There is such a topic:
Recursive functions:
1 int x (int n)
2 {
3 if (n<=3)
4 {
5 return 1;
6 }
7 else
8 {
9 return x (n-2) +x (n-4) +1;
Ten }
11}
Calculates the number of recursive invocations of X (x (8)).
Most probably think it's a very simple topic, and it's really simple.
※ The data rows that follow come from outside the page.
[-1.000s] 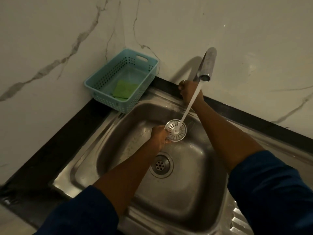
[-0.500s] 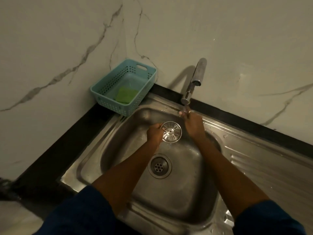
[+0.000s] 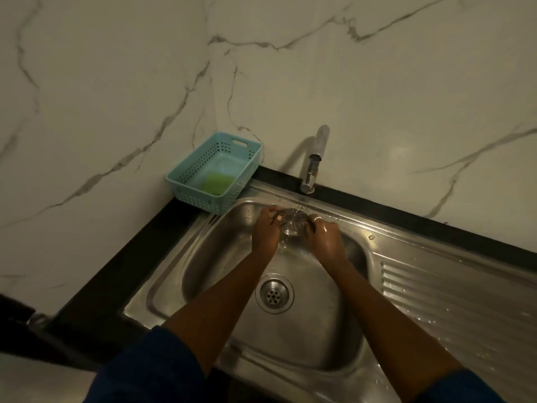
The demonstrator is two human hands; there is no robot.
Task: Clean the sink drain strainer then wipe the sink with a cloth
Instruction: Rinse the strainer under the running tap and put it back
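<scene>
The round metal drain strainer [image 3: 293, 221] is held over the back of the steel sink [image 3: 203, 257], under the tap [image 3: 313, 167]. My left hand [image 3: 266, 231] grips its left edge with curled fingers. My right hand [image 3: 325, 238], wet and wearing a ring, grips its right edge. The strainer looks blurred and water drips below it. The open drain hole [image 3: 274, 292] lies in the sink floor between my forearms.
A teal plastic basket [image 3: 186, 181] with a green cloth or sponge [image 3: 216, 184] in it stands on the black counter at the sink's back left corner. A ribbed draining board [image 3: 450, 301] runs to the right. Marble walls close the back and left.
My right hand left the tap handle and came down to the strainer, which both hands now hold. The water stream is gone. The view has pulled back and up.
</scene>
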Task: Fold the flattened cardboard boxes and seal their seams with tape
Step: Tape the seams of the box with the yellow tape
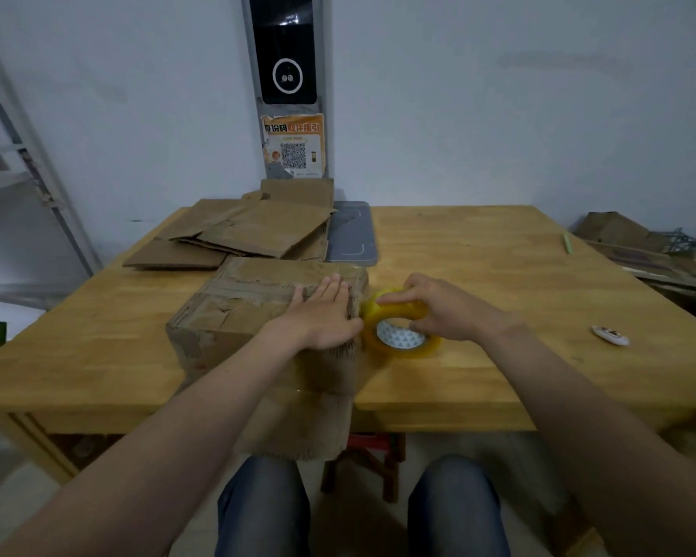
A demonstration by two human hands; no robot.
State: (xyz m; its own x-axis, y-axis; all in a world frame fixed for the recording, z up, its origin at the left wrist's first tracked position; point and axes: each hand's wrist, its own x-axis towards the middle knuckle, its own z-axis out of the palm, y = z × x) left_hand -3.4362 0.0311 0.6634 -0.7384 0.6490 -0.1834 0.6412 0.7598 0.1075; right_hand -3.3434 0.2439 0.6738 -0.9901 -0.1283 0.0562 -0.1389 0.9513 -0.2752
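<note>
A: The folded box (234,311) sits at the near edge of the desk (479,255), left of the middle, with one flap hanging down over the desk's front.

B: And the left hand (322,315) is flat on top of it, fingers straight and close together, pressing down right by the box's right edge.

A: Now look at the right hand (438,307). Its fingers are curled over the upper rim of the yellow tape roll (398,327), gripping it firmly.

B: The roll is tilted, just beside the box's right side. The left thumb is almost against it, though I can't tell whether the roll itself touches the cardboard.

A: Behind the box, toward the wall, the flattened boxes (238,231) lie in a loose pile at the far left of the desk.

B: A grey tray (352,235) lies just right of that pile, partly tucked under it.

A: Over on the right there's a thin green pen (566,242) near the far edge and a small white object (610,336) closer in, both well apart from the hands.

B: A red stool (372,442) shows beneath the desk, between the person's knees and the hanging flap.
</note>
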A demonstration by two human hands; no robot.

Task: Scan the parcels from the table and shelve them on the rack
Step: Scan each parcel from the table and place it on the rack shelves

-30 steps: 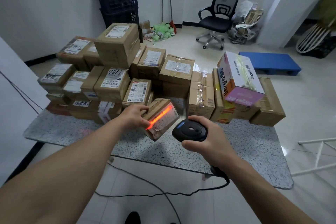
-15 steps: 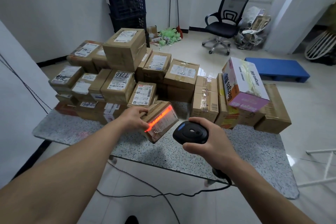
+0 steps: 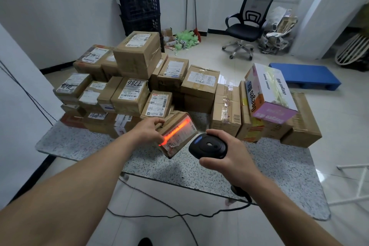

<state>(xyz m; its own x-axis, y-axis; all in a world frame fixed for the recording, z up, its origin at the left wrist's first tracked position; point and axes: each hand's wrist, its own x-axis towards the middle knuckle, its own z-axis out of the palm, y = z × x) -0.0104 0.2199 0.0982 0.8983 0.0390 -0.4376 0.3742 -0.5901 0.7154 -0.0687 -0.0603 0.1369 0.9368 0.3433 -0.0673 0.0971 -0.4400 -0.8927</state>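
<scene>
Small brown cardboard parcel [image 3: 180, 138] is held tilted over the near part of the grey speckled stone-look tabletop [image 3: 259, 168], its white printed label facing upward. Contact of its lower corner with the top cannot be determined. Its left edge is gripped by the left hand [image 3: 148, 131], fingers curled round it. A black rounded plastic scanner [image 3: 208, 146] is clasped by the right hand [image 3: 231, 158], fingers wrapped about its body. An orange-red light bar [image 3: 175, 130] is cast across the label. Taped rectangular cardboard boxes [image 3: 137, 56] are stacked behind.

Head view, looking down over table [image 3: 139, 158]
</scene>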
But it takes a bit of patience to figure out the recursive call count correctly without a compiler.
X (x (8)) We first calculate X (8), we count the number of recursive calls with count=0
1.x (8) =x (6) +x (4) +1 count=1;
2.x (6) =x (4) +x (2) +1,x (4) =x (2) +x (0) +1 x (8) =x (4) +2*x (2) +x (0) +3 count=3;
3.x (4) =x (2) +x (0) +1 x (8) =3*x (2) +2*x (0) +4 count=4
4.x (2) =1,x (0) = 1; X (8) =9 count=9
Recalculate X (9)
1.x (9) =x (7) +x (5) +1 count=10
2.x (7) =x (5) +x (3) +1,x (5) =x (3) +x (1) +1 x (9) =x (5) +2*x (3) +x (1) +3 count=12
3.x (5) =x (3) +x (1) +1 x (9) =3*x (3) +2*x (1) +4 count=13
4.x (3) =1 x (1) =1 x (9) =3+2+4=9 count=18
Next we'll use the program to verify:
1 #include <iostream>
2 using namespace std;
3
4 static int count=0;
5
6 int x (int n)
7 {
8 if (n<=3)
9 {
ten count++; return 1;
All
Else ( count++); return x (n-2) +x (n-4) +1;
+ },
int main (void),
{ cout<< "x (x8) =" <<x (x (8)) < <endl; cout<< "count=" <<count<<endl; System ("pause"); return 0;
26}
To run a screenshot:
The validation is correct.
For this calculation recursive calls must be clear-minded, it is best to recursive all recursive calls to the place of recursive exit and then unified recursive exit calls, so it is not easy to cause confusion, personal opinion, for reference only.